Identifying Types of Cyberattacks That Manipulate Behavior of AI Systems
“For the most part, software developers need more people to use their product so it can get better with exposure,” Vassilev said. “But there is no guarantee the exposure will be good. A chatbot can spew out bad or toxic information when prompted with carefully designed language.”
In part because the datasets used to train an AI are far too large for people to successfully monitor and filter, there is no foolproof way as yet to protect AI from misdirection. To assist the developer community, the new report offers an overview of the sorts of attacks its AI products might suffer and corresponding approaches to reduce the damage.
The report considers the four major types of attacks: evasion, poisoning, privacy and abuse attacks. It also classifies them according to multiple criteria such as the attacker’s goals and objectives, capabilities, and knowledge.
Evasion attacks, which occur after an AI system is deployed, attempt to alter an input to change how the system responds to it. Examples would include adding markings to stop signs to make an autonomous vehicle misinterpret them as speed limit signs or creating confusing lane markings to make the vehicle veer off the road.
Poisoning attacks occur in the training phase by introducing corrupted data. An example would be slipping numerous instances of inappropriate language into conversation records, so that a chatbot interprets these instances as common enough parlance to use in its own customer interactions.
Privacy attacks, which occur during deployment, are attempts to learn sensitive information about the AI or the data it was trained on in order to misuse it. An adversary can ask a chatbot numerous legitimate questions, and then use the answers to reverse engineer the model so as to find its weak spots — or guess at its sources. Adding undesired examples to those online sources could make the AI behave inappropriately, and making the AI unlearn those specific undesired examples after the fact can be difficult.
Abuse attacks involve the insertion of incorrect information into a source, such as a webpage or online document, that an AI then absorbs. Unlike the aforementioned poisoning attacks, abuse attacks attempt to give the AI incorrect pieces of information from a legitimate but compromised source to repurpose the AI system’s intended use.

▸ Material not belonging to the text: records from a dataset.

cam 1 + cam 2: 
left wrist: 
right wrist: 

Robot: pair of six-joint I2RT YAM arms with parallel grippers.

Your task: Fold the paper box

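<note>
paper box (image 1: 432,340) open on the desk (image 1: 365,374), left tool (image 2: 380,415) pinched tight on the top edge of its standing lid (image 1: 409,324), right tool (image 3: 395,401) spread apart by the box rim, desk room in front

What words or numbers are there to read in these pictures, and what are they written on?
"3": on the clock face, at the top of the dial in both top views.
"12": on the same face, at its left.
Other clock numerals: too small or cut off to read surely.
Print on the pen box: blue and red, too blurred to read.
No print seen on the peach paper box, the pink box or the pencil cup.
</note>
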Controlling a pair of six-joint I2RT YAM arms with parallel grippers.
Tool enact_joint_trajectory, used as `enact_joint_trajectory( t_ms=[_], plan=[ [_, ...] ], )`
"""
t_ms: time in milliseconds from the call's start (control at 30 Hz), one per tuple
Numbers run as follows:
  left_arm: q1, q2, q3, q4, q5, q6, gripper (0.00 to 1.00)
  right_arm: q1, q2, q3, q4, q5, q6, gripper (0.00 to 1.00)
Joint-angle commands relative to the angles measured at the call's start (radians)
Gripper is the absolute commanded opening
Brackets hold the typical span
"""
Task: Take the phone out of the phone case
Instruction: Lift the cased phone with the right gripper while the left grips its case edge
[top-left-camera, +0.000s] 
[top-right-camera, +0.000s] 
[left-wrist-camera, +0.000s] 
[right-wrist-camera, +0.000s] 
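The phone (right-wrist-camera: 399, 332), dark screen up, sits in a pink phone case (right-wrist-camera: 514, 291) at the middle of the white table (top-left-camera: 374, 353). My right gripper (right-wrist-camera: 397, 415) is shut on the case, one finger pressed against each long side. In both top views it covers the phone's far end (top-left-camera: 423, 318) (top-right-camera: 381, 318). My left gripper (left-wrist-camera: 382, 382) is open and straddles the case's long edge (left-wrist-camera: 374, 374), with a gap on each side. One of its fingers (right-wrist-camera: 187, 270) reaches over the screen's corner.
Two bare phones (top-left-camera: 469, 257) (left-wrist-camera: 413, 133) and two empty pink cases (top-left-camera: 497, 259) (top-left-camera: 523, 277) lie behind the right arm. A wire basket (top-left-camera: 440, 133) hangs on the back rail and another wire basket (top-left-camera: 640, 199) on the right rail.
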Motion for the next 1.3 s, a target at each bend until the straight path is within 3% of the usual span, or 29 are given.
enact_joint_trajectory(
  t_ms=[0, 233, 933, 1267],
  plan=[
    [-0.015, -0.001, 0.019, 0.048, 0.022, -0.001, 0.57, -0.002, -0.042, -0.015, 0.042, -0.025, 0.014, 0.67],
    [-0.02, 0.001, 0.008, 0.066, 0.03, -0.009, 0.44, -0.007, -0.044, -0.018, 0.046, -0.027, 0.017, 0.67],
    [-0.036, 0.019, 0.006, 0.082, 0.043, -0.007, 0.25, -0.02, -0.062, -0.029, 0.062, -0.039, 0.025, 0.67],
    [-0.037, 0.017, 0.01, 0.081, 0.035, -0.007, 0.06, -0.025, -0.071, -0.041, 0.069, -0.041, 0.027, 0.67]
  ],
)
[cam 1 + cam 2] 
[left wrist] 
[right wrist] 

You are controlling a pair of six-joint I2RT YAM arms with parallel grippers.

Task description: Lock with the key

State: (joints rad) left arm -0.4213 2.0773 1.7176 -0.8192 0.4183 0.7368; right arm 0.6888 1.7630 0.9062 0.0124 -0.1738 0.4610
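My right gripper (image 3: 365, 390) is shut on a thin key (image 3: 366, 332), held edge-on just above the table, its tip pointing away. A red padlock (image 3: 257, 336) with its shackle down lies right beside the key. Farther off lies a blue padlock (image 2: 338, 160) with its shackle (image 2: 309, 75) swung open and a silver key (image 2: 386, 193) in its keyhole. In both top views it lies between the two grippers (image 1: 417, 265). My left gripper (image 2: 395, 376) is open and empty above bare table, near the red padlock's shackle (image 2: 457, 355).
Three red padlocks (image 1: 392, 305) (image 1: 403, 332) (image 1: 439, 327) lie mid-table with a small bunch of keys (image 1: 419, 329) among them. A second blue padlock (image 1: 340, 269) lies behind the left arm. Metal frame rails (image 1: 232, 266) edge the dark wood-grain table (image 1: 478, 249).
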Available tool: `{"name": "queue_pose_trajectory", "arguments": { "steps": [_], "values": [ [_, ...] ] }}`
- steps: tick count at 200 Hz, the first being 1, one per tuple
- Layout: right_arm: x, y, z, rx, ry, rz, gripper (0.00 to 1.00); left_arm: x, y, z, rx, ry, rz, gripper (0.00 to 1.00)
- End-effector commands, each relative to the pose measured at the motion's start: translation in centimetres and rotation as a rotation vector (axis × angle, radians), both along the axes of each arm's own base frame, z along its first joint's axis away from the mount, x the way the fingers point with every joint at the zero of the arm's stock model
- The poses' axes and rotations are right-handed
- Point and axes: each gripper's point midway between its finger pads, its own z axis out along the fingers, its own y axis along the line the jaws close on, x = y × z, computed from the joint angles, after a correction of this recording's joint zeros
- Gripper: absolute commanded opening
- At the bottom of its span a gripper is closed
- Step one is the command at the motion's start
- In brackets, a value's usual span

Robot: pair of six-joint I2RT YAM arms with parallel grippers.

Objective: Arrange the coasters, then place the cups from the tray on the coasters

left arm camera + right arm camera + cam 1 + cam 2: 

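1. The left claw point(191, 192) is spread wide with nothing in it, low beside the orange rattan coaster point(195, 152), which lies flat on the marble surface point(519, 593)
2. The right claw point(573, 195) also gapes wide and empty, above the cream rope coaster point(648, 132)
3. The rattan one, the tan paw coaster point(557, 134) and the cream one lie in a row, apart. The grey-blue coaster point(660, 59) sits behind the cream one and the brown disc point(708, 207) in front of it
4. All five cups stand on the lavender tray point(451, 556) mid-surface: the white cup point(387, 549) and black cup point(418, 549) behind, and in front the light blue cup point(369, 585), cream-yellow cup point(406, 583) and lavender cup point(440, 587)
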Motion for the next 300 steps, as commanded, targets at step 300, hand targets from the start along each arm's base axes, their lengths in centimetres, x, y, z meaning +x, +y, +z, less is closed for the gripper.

“Most of these attacks are fairly easy to mount and require minimum knowledge of the AI system and limited adversarial capabilities,” said co-author Alina Oprea, a professor at Northeastern University. “Poisoning attacks, for example, can be mounted by controlling a few dozen training samples, which would be a very small percentage of the entire training set.”
The authors — who also included Robust Intelligence Inc. researchers Alie Fordyce and Hyrum Anderson — break down each of these classes of attacks into subcategories and add approaches for mitigating them, though the publication acknowledges that the defenses AI experts have devised for adversarial attacks thus far are incomplete at best. Awareness of these limitations is important for developers and organizations looking to deploy and use AI technology, Vassilev said.
“Despite the significant progress AI and machine learning have made, these technologies are vulnerable to attacks that can cause spectacular failures with dire consequences,” he said. “There are theoretical problems with securing AI algorithms that simply haven’t been solved yet. If anyone says differently, they are selling snake oil.”